Kardynał Levada jest prefektem Kongregacji Wiary od czasu, gdy Joseph Ratzinger ustąpił z tego stanowiska i został głową Kościoła katolickiego.
"Panie prezydencie, przedstawiam Panu mego następcę" - powiedział Benedykt XVI, gdy kardynał Levada podszedł do George'a W. Busha.
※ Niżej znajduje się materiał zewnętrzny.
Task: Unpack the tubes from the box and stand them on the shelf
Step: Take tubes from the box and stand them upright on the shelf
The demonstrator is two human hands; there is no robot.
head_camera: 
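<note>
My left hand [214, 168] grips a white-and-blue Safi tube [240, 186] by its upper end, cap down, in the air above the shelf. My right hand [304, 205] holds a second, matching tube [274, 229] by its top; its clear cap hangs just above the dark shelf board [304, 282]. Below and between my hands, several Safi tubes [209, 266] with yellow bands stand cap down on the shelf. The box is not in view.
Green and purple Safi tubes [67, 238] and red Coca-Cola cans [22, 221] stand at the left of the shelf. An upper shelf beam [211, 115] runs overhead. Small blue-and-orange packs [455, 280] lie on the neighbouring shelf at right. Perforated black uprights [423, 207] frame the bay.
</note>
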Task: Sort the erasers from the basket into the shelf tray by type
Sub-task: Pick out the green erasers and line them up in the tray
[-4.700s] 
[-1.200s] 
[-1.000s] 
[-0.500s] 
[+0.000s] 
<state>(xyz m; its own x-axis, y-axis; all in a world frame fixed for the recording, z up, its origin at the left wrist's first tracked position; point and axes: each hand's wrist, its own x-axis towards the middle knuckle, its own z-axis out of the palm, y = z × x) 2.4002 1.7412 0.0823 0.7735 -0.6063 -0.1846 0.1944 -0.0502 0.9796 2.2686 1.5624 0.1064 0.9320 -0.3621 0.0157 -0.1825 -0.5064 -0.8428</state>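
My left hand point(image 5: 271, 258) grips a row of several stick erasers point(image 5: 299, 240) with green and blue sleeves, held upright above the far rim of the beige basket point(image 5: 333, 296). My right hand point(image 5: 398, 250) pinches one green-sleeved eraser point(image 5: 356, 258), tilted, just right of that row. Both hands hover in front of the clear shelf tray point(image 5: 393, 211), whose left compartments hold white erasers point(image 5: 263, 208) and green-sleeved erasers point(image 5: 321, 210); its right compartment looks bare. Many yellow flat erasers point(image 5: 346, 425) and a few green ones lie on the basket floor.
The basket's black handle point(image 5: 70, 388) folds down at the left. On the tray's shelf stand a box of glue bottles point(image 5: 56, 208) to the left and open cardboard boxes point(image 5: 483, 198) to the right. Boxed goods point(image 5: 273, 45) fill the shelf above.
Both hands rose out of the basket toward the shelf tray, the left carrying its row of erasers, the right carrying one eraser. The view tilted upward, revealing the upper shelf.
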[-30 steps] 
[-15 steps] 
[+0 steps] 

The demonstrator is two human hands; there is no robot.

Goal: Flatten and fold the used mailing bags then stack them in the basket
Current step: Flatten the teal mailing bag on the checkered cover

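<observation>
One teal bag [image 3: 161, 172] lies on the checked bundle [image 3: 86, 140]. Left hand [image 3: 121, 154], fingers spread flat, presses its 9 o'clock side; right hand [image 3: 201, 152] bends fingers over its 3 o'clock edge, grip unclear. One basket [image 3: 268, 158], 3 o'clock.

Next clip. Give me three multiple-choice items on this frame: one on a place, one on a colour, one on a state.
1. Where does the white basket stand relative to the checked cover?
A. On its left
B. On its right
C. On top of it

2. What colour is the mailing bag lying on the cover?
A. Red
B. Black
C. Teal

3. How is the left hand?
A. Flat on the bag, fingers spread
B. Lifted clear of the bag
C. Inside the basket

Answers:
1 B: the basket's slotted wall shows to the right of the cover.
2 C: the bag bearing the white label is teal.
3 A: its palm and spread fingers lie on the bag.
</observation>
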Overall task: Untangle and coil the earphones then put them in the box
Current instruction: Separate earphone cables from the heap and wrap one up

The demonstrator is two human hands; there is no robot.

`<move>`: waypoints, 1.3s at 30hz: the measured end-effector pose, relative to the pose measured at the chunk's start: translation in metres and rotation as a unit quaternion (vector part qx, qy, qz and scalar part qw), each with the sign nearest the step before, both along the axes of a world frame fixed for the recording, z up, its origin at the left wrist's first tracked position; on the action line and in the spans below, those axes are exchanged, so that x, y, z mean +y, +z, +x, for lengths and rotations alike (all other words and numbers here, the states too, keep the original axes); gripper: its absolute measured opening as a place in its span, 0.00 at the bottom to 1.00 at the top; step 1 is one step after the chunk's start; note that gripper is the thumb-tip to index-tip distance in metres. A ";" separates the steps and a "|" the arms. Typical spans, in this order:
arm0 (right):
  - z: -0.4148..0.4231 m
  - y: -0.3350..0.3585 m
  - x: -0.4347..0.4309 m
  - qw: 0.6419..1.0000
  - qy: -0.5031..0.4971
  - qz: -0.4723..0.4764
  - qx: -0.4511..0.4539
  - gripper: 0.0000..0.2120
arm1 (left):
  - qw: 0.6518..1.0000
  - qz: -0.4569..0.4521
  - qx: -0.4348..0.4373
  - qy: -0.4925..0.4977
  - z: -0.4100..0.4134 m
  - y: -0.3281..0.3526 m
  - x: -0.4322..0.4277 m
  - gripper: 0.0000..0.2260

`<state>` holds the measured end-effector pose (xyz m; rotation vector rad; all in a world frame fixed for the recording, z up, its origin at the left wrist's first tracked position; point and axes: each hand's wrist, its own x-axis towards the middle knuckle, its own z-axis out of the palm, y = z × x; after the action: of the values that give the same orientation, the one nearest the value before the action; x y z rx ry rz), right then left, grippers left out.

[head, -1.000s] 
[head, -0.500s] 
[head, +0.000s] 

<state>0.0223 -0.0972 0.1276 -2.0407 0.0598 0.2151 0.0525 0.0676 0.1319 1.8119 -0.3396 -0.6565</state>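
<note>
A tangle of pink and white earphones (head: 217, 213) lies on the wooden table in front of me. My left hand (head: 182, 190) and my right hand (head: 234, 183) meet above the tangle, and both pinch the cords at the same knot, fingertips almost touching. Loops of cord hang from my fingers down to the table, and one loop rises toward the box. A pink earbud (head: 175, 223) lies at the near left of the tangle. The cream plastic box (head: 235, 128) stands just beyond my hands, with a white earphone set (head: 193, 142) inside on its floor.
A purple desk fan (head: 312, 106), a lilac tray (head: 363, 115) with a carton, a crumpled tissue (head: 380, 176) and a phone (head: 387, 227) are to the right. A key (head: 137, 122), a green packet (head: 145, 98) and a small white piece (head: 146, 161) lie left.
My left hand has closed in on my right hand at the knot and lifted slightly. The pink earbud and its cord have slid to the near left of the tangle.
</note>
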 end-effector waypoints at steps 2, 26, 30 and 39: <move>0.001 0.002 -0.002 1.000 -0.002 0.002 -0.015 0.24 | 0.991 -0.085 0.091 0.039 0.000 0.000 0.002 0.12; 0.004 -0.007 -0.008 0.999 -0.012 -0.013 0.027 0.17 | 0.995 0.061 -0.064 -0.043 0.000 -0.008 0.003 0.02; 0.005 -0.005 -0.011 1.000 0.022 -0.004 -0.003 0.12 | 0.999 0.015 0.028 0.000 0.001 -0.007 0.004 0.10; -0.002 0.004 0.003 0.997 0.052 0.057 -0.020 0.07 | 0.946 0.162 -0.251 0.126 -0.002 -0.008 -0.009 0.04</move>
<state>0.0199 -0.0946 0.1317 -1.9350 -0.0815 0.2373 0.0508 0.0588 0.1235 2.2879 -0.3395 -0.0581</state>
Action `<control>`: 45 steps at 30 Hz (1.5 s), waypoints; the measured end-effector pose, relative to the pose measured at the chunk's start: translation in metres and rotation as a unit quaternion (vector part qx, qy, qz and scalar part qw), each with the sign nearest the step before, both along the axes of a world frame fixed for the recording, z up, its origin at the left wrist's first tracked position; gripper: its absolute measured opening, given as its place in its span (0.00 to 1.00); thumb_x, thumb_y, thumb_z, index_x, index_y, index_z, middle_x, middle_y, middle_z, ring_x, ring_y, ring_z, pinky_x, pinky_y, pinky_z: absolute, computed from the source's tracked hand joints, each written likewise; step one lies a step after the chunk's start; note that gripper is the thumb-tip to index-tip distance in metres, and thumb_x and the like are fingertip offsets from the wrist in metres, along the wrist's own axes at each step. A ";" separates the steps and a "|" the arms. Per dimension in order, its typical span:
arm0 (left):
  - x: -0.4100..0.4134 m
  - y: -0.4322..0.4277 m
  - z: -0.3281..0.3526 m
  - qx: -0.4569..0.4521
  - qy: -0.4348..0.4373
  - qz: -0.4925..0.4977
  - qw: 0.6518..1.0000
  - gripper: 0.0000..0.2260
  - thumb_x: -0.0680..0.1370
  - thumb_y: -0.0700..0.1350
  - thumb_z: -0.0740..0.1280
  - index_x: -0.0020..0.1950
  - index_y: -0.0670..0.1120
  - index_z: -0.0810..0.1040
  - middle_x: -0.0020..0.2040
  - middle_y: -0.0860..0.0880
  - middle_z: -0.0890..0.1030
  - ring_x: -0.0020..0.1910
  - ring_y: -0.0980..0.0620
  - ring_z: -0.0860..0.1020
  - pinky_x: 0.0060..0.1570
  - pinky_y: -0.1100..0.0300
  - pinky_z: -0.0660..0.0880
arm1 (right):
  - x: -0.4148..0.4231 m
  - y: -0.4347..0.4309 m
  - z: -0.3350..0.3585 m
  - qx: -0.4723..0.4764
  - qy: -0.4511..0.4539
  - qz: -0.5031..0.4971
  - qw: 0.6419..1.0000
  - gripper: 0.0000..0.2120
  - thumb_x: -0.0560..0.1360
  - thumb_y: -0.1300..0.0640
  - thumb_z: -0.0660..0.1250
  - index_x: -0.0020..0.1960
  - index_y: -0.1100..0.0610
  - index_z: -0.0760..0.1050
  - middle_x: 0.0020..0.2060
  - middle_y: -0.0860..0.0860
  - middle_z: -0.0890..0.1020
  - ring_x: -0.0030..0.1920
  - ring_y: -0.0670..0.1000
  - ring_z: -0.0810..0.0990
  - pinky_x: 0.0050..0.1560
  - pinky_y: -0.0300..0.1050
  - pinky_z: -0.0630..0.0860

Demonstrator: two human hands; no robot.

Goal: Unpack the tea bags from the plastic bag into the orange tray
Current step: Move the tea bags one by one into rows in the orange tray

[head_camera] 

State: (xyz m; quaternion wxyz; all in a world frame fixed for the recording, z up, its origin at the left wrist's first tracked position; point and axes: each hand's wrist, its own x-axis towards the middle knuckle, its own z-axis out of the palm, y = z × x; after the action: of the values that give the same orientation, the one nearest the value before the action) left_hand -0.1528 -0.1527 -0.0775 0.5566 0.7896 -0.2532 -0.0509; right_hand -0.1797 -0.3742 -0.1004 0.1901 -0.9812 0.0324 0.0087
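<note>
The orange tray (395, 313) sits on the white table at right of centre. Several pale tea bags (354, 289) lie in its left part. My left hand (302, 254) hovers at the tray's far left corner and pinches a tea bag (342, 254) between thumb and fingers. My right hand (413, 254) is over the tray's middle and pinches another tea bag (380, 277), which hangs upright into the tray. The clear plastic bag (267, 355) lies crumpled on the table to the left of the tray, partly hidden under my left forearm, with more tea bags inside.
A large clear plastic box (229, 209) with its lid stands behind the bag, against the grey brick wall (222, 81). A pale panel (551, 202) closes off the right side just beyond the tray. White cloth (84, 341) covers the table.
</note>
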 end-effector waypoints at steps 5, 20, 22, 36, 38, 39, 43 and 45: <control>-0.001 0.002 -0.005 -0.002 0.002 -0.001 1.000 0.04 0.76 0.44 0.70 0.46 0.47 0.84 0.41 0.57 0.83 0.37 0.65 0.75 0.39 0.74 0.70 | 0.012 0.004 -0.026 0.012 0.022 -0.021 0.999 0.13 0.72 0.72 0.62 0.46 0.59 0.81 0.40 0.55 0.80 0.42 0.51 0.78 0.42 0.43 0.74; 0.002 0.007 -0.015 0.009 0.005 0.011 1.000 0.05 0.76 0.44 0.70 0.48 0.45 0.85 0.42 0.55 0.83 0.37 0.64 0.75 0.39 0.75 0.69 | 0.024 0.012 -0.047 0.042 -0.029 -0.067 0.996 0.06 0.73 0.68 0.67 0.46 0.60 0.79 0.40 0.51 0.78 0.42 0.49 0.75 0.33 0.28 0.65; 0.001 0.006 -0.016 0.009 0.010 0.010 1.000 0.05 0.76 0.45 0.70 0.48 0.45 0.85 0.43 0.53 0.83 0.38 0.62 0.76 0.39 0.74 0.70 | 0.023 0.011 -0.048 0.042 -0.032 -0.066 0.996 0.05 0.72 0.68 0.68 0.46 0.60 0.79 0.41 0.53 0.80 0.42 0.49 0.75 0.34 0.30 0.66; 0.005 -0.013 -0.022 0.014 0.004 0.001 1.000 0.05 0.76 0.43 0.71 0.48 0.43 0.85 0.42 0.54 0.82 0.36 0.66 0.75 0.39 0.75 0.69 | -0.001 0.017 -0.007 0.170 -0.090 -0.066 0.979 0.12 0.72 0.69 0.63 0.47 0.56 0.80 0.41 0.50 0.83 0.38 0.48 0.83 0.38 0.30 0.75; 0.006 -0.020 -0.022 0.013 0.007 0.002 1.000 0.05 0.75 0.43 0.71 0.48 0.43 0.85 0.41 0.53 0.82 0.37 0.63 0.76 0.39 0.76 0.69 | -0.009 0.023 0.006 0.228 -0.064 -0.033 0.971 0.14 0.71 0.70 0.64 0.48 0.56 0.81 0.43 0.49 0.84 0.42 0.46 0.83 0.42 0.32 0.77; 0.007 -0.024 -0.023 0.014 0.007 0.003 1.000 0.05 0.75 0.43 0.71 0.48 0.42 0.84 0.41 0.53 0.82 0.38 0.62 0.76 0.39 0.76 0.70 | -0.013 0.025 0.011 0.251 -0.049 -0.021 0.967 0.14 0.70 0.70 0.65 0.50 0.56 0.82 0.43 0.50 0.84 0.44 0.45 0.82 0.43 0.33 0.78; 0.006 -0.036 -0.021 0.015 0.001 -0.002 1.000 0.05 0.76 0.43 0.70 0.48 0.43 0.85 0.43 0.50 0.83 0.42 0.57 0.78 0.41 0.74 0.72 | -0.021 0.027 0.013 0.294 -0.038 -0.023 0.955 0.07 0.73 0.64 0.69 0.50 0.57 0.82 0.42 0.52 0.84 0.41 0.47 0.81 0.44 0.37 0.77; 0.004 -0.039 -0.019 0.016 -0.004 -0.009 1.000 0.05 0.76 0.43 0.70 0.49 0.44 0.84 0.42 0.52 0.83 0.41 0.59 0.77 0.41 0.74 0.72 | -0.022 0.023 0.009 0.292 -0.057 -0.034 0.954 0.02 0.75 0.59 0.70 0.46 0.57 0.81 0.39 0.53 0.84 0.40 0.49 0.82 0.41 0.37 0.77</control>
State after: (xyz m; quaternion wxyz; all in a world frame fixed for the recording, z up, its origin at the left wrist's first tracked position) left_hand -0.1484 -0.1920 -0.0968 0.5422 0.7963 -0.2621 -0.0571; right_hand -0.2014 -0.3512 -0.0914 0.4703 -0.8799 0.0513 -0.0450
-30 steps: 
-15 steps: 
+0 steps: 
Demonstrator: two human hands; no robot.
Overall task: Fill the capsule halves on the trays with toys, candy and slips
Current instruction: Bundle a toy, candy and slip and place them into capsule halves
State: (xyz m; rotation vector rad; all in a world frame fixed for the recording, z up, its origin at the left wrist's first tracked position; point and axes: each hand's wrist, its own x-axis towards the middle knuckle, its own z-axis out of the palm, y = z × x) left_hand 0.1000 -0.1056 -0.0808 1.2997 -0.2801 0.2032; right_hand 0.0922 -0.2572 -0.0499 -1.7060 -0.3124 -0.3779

Słysząc to prezydent USA zrobił wielkie oczy, ale opanował zmieszanie i uścisnął dłoń hierarchy.
"Spostrzegłem, że prezydent zareagował zaskoczeniem, które trwało przez chwilę" - opowiadał z uśmiechem kardynał Levada na śniadaniu z przedstawicielami mediów i kultury w siedzibie tygodnika "Time". Na szczęście Bush szybko się zorientował, że ma do czynienia nie z następcą Benedykta XVI jako namiestnika Kościoła, a Josepha Ratzingera na stanowisku prefekta Kongregacji Wiary.
Całe też szczęście, że prezydent USA nie skomentował poznania "przyszłego papieża" w swoim słynnym humorystycznym teksańskim stylu. Do historii przeszły już jego liczne gafy językowe. Ostatnio na przykład w obecności Elżbiety II stwierdził, że królowa brytyjska ma ponad 300 lat.
W czasie ubiegłorocznego spotkania z Benedyktem XVI George W. Bush też się nie popisał. Siedząc w fotelu swobodnie zakładał nogę na nogę, a do papieża zwracał się "proszę pana", zamiast "Wasza Świątobliwość".